Dania’s eyes flashed. I hadn’t seen her this worked up in a long time. The last few months she had been asleep. Now I was seeing her finally wake up back up.

“I will not fucking drop it! Don’t you dare use me as an excuse for you not doing what you want to do!” she hissed.

“I’m not blaming you,” I argued.

“The hell you’re not. You’ve been walking around on eggshells for months. Treating me like a god damned two-year old!”

“Because you’ve been acting like a damn two-year old! I couldn’t exactly leave you when you could barely get out of bed!” I yelled, getting angry.

“Well I’m telling you to leave! I don’t want your help! I certainly don’t need it! I’m going to get my shit sorted. So go off to your boyfriend, tell him you’re going to school and you’re leaving me and this shit hole behind!” she yelled back.

“Don’t tell me what to do!” I muttered petulantly, making Dania snort.

“You don’t need to stick around because of me. I’m not disabled. Ride off into your cherry fucking sunset. Live your fancy schmancy life, go to school, and be better than the rest of us. You know you want to.” Dania rolled her eyes.

And I knew what she was doing.

She was giving me her blessing. Even if she being the biggest bitch on the planet in order to do it.

“Fine! I will!” I huffed, going along, knowing this made it easier for Dania to let me go.

“Good, because I’m sick of living with you. I need my own space,” Dania grabbed the bowls off the coffee table and stomped into the kitchen. I heard a crash as she slammed them into the sink.

Dania’s unexpected encouragement had renewed my hope. And she was right. I was using her as an excuse because I was scared. Isn’t that what it always came back to? My fear?

With the threads tying me here loosening and letting me go, I knew there was someone I still had to see. Someone who I had let down and disappointed but was the only person I wanted to share this accomplishment with, in spite of everything. I didn’t even know if he would see me. He may yell at me and tell me to leave.

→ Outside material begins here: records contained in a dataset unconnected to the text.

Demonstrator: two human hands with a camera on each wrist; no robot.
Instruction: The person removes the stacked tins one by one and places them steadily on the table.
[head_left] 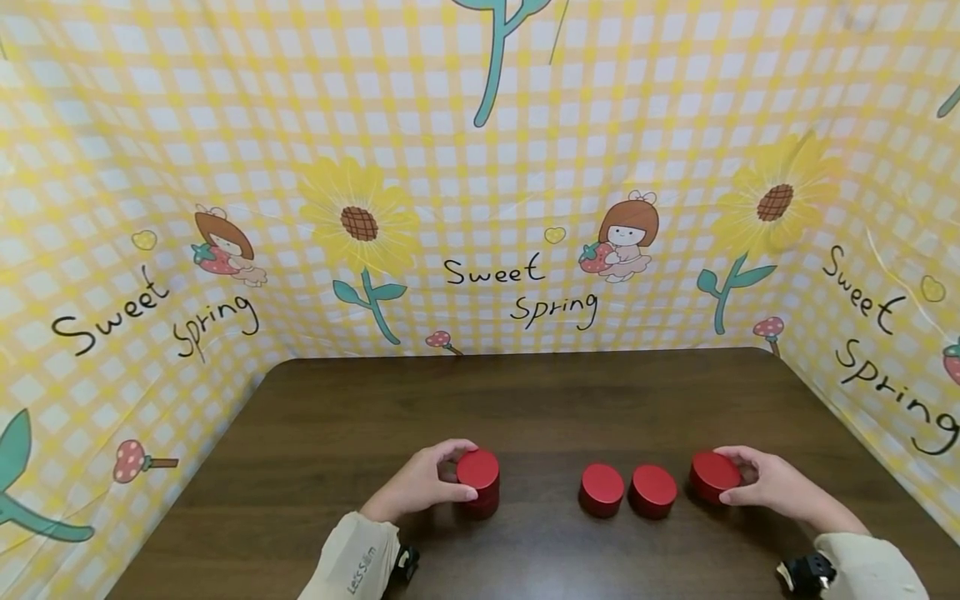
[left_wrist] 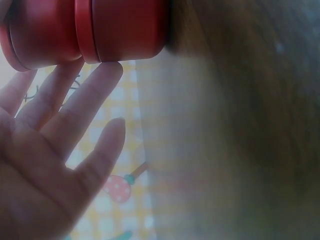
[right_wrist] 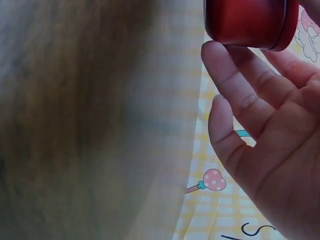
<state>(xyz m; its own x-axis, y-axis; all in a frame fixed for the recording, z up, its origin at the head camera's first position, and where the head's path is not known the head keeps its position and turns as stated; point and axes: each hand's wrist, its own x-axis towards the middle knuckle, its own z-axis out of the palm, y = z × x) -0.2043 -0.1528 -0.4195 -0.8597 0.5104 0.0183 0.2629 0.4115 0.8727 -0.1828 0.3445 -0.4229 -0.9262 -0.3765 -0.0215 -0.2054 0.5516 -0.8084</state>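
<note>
Two round red tins stand one on the other left of the table's middle. My left hand (head_left: 420, 485) grips the upper tin (head_left: 478, 470) between thumb and fingers, and the lower tin (head_left: 483, 508) is directly beneath. From the left wrist view, the fingertips lie along the upper tin (left_wrist: 42, 35) and near the seam with the lower tin (left_wrist: 131, 30). Farther right, my right hand (head_left: 776, 485) holds a single red tin (head_left: 712, 477) by its right side, thumb in front. The right wrist view shows fingers against that tin (right_wrist: 245, 22); whether it touches the table I cannot tell.
Between the hands, two more red tins (head_left: 602, 488) (head_left: 652, 490) sit close together on the dark wooden table (head_left: 525, 400). A yellow checked cloth (head_left: 465, 183) with printed flowers and lettering hangs behind the table and along both sides.
</note>
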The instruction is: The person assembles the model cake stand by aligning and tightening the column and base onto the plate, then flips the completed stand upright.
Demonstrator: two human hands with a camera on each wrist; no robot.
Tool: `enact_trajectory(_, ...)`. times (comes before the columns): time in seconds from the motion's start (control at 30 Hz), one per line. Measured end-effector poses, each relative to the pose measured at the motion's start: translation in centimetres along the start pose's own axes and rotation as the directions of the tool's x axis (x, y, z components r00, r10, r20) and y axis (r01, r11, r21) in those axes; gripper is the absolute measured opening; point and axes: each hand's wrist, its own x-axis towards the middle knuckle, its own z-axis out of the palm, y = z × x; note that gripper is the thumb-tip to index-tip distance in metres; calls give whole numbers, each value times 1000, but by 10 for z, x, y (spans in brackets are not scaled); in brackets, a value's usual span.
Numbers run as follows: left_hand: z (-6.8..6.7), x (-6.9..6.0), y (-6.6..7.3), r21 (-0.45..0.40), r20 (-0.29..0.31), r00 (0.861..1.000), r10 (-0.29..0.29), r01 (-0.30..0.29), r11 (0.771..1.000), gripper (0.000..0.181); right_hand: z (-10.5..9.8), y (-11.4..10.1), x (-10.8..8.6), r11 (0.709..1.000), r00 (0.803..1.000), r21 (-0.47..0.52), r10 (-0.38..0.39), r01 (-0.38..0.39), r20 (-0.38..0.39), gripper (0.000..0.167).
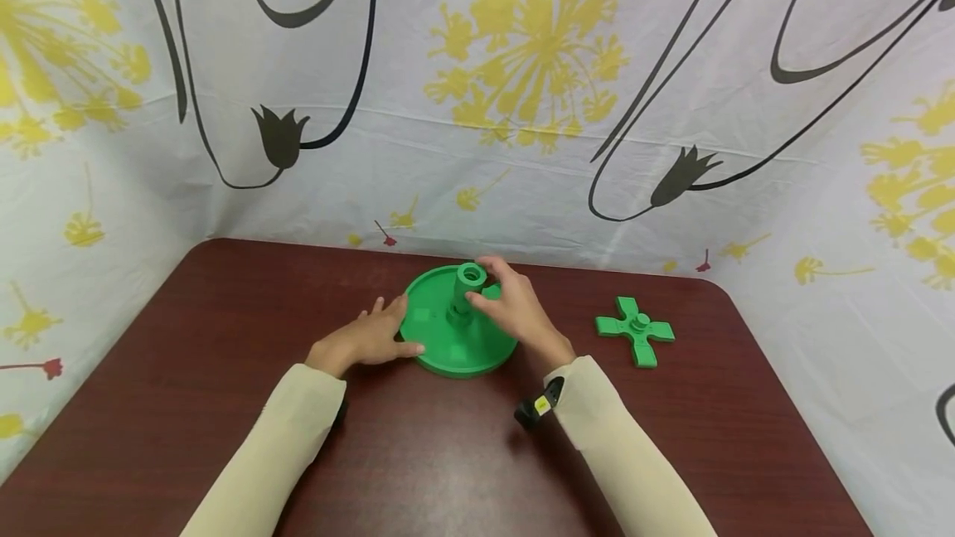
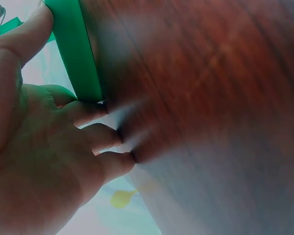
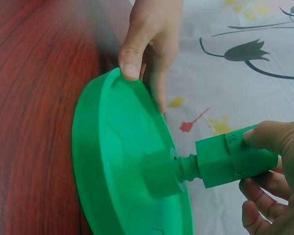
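Note:
A round green base (image 1: 477,350) with a raised rim and a central socket lies on the table. My left hand (image 1: 366,342) holds its left edge. In the right wrist view the left thumb (image 3: 131,68) sits on the rim, with fingers beyond the edge. A faceted green threaded post (image 3: 213,156) stands upright at the socket, some of its thread showing above it. My right hand (image 1: 515,305) grips the post's upper part between thumb and fingers. The post's hollow top end shows in the head view. How deep the thread sits is hidden.
To the right lies a green cross-shaped piece (image 1: 639,346) with a round stub at its middle. The dark red-brown table (image 1: 433,454) has rounded far corners. A white patterned cloth (image 1: 418,164) hangs behind the table and at both sides.

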Motion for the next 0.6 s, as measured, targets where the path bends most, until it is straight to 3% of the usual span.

But I needed to see Flynn. Because of anyone, I knew he had wanted this to me almost more than I had wanted it myself.

I picked up my acceptance letter and folded it up, putting it in my pocket. I poked my head into the kitchen. Dania was scrubbing the dishes, using a bit more force than was necessary.

“Hey,” I called out. Dania didn’t turn around, but she stopped her vicious scrubbing.

“I’m heading out. But…thanks,” I said and left the kitchen, hoping she knew exactly what I was thanking her for.